▶ **Instructions to follow**: Scan the data and please report how many lines include the word "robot". Leave out everything but the number.

Supplied information below:

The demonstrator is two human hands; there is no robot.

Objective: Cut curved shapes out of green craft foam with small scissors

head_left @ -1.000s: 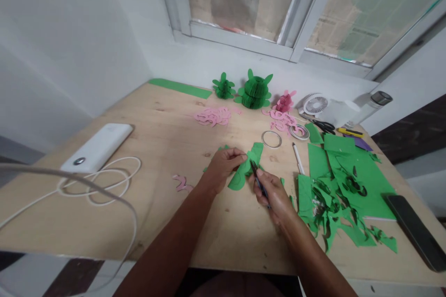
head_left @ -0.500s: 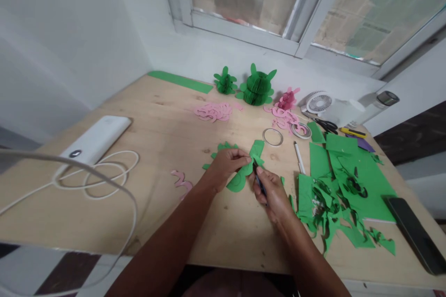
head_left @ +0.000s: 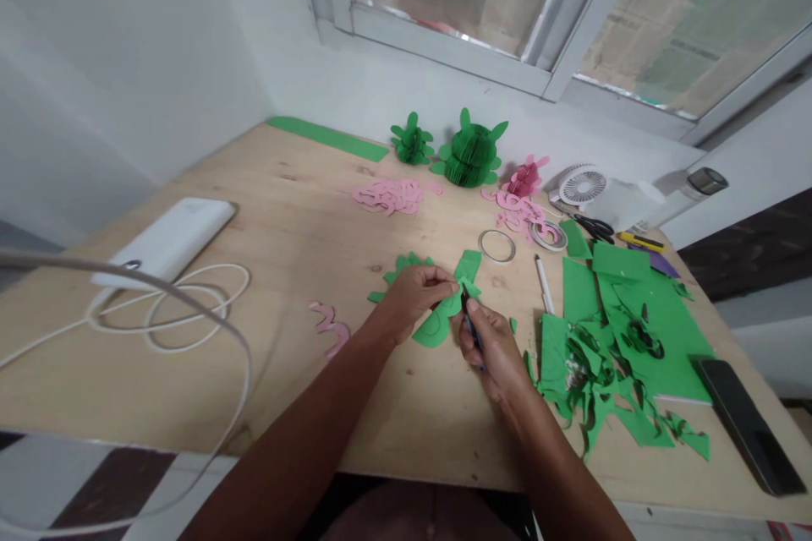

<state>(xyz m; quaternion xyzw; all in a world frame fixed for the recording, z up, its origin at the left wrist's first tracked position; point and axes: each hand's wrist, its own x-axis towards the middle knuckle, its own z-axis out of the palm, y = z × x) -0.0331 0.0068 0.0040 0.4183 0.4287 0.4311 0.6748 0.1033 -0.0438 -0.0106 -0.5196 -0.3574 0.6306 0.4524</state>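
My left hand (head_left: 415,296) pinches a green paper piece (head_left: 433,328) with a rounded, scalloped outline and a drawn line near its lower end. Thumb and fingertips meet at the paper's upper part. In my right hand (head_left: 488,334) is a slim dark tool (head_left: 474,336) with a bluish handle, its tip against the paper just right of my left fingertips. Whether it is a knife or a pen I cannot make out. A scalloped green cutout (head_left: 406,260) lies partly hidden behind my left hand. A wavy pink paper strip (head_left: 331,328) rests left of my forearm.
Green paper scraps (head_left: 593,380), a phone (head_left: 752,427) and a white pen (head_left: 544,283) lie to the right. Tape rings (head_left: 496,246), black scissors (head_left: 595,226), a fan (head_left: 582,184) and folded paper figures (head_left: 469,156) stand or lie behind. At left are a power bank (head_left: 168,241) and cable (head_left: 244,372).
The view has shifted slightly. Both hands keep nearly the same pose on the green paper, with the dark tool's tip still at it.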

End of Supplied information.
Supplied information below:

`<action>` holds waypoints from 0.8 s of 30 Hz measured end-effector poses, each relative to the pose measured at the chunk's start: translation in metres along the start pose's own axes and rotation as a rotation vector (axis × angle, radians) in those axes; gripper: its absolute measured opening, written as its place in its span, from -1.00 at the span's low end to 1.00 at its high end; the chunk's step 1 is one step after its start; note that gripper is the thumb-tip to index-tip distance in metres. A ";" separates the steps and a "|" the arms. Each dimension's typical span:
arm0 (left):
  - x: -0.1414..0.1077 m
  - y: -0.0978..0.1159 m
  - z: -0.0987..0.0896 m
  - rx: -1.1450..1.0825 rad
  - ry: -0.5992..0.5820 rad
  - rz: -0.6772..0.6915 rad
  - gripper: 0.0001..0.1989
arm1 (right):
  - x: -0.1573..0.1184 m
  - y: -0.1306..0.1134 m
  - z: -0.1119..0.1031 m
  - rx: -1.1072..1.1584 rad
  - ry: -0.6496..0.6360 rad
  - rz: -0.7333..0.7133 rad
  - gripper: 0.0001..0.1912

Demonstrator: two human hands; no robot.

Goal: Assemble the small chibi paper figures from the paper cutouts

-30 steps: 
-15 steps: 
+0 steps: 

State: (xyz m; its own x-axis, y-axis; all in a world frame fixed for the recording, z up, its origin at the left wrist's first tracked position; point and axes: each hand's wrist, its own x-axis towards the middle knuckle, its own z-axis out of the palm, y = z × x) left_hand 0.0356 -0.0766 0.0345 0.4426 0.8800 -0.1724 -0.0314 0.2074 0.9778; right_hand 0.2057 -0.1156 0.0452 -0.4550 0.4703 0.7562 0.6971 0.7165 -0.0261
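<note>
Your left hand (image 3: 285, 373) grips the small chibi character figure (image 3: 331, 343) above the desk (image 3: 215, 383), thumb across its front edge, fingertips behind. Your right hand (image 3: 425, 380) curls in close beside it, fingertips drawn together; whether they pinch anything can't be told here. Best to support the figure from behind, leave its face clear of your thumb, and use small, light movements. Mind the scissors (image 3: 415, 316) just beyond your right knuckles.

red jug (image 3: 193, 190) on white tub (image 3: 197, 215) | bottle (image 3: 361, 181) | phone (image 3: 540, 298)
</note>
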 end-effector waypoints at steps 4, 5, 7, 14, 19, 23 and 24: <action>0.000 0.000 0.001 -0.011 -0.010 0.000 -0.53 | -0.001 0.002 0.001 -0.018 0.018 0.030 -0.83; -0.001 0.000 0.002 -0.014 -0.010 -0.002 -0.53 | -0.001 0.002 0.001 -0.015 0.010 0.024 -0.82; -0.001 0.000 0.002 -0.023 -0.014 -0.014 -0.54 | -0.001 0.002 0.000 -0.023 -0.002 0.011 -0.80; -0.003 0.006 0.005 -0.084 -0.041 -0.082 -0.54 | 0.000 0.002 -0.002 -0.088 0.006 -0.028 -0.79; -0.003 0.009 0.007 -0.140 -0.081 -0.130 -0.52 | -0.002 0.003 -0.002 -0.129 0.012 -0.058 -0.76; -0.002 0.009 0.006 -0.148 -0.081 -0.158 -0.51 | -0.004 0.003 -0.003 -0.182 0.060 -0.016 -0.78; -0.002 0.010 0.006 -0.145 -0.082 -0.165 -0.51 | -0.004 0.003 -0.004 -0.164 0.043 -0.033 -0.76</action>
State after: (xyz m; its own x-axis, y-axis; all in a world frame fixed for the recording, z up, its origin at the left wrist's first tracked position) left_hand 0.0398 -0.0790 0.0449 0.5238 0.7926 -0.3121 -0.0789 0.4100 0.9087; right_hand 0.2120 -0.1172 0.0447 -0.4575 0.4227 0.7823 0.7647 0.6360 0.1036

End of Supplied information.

▶ **Output**: 2